Raw data.
Segment Open

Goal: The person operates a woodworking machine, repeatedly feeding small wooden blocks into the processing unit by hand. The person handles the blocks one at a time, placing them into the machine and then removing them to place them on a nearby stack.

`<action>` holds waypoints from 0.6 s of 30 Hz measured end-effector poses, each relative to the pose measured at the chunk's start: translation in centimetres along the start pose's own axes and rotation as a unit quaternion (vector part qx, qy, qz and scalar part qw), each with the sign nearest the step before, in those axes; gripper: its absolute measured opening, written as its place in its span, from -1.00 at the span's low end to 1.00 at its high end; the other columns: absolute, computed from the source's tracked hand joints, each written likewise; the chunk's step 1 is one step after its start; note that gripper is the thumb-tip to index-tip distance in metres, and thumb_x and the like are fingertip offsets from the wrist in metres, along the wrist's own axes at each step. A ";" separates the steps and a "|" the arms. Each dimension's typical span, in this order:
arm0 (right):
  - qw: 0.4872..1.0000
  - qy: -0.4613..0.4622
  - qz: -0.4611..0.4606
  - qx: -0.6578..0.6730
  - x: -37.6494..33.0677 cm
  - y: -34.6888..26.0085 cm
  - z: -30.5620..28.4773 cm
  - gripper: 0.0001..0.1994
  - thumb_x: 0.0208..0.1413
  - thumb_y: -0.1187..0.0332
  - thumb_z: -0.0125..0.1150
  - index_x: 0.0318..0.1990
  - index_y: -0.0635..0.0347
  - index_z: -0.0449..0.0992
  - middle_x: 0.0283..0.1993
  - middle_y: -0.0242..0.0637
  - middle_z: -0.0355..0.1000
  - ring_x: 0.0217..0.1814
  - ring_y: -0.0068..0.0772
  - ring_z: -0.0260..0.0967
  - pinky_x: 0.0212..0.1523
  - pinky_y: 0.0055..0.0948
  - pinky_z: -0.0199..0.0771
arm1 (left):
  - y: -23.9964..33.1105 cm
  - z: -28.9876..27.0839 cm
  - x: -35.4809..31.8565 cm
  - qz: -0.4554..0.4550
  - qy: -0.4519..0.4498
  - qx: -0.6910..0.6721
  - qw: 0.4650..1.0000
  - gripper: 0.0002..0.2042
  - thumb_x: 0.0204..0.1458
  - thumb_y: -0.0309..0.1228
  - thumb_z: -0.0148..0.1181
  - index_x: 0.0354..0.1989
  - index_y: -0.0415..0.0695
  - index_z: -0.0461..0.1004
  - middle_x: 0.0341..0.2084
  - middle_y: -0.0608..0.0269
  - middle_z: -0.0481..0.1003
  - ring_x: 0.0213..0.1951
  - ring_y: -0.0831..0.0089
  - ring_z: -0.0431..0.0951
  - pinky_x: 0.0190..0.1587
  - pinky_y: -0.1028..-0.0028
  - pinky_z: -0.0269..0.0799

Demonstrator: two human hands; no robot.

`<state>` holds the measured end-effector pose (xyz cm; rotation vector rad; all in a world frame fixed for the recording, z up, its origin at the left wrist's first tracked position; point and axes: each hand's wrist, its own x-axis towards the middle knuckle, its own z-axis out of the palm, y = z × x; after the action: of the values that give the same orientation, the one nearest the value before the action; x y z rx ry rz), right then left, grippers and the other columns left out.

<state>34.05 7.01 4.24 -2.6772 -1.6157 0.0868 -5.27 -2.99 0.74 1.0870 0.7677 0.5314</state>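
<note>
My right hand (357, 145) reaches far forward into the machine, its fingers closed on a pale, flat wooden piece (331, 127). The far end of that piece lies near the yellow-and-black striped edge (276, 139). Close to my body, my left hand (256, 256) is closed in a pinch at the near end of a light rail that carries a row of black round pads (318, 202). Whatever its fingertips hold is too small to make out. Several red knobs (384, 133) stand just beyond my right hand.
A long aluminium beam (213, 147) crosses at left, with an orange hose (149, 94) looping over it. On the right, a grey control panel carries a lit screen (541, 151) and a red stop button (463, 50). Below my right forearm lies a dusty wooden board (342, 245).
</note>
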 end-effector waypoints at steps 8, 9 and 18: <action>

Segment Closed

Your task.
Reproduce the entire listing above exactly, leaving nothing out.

Solution to this task.
Goal: The person operates a woodworking machine, repeatedly feeding small wooden blocks into the processing unit by hand. The person handles the blocks one at a time, placing them into the machine and then removing them to place them on a nearby stack.

`<action>` holds waypoints from 0.6 s of 30 Hz measured end-effector poses, each relative to the pose measured at the chunk's start: translation in centimetres along the start pose's own axes and rotation as a unit quaternion (vector part qx, qy, qz and scalar part qw), each with the sign nearest the step before, in those axes; gripper: its absolute measured opening, written as its place in its span, from -1.00 at the span's low end to 1.00 at its high end; the other columns: absolute, computed from the source's tracked hand joints, each written likewise; the chunk's step 1 is one step after its start; note that gripper is the thumb-tip to index-tip distance in metres, and thumb_x and the like are fingertip offsets from the wrist in metres, along the wrist's own axes at each step. A ";" separates the steps and a "|" the arms. Each dimension's typical span, in this order:
arm0 (right):
  - qw: 0.4872..1.0000
  - qy: -0.4613..0.4622
  - qz: -0.4611..0.4606
  - qx: -0.6578..0.6730
  - x: -37.6494..33.0677 cm
  - y: -34.6888..26.0085 cm
  - z: -30.5620..28.4773 cm
  - gripper: 0.0001..0.1994
  - thumb_x: 0.0208..0.1413
  - thumb_y: -0.1187..0.0332
  - thumb_z: -0.0125..0.1150
  - index_x: 0.0318..0.1990
  - index_y: -0.0635..0.0347
  - index_z: -0.0449..0.0992
  - middle_x: 0.0283..0.1993
  - middle_y: -0.0242..0.0637
  - middle_z: -0.0355..0.1000
  - ring_x: 0.0217..0.1814
  - ring_y: -0.0068..0.0772
  - ring_z: -0.0260..0.0967
  - pinky_x: 0.0212..0.1523
  - pinky_y: 0.0055..0.0948
  - pinky_z: -0.0199..0.0771
arm1 (left):
  - y: -23.9964..33.1105 cm
  - z: -28.9876..27.0839 cm
  - x: -35.4809..31.8565 cm
  - qz: -0.4554..0.4550
  - qy: -0.4519..0.4498
  - qx: -0.6910..0.6721
  - qw: 0.4650..1.0000
  - gripper: 0.0002..0.2042
  - thumb_x: 0.0204..0.1458
  - thumb_y: -0.0309..0.1228
  - thumb_z: -0.0148..0.1181
  - index_x: 0.0354..0.1989
  - index_y: -0.0415..0.0695
  - index_z: -0.0461..0.1004
  - middle_x: 0.0341..0.2084
  - middle_y: -0.0608..0.0269
  - middle_z: -0.0481..0.1003
  - ring_x: 0.0213..0.1951
  - ring_y: -0.0831..0.0089
  - ring_z: -0.0431..0.0951
  - pinky_x: 0.0190..0.1587
  - pinky_y: -0.1028..-0.0028
  - pinky_z: -0.0269..0.0799

Demonstrator: two human hands; no robot.

`<state>` holds the measured end-effector pose (xyz cm; rotation vector rad; all in a world frame fixed for the recording, z up, its origin at the left wrist's first tracked position; point and axes: each hand's wrist, its own x-axis towards the middle knuckle, its own z-axis out of the palm, y = z × x; after the action: of the values that give the same orientation, the one nearest the value before the action; x y z rx ry rz), right then left, grippers and the other columns left out.

<state>34.05 7.01 4.24 -2.6772 -1.6157 0.0868 -5.27 -2.99 0.74 1.0870 0.7677 0.5314</state>
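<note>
My right hand (357, 145) reaches far forward into the machine, its fingers closed on a pale, flat wooden piece (331, 127). The far end of that piece lies near the yellow-and-black striped edge (276, 139). Close to my body, my left hand (256, 256) is closed in a pinch at the near end of a light rail that carries a row of black round pads (318, 202). Whatever its fingertips hold is too small to make out. Several red knobs (384, 133) stand just beyond my right hand.
A long aluminium beam (213, 147) crosses at left, with an orange hose (149, 94) looping over it. On the right, a grey control panel carries a lit screen (541, 151) and a red stop button (463, 50). Below my right forearm lies a dusty wooden board (342, 245).
</note>
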 end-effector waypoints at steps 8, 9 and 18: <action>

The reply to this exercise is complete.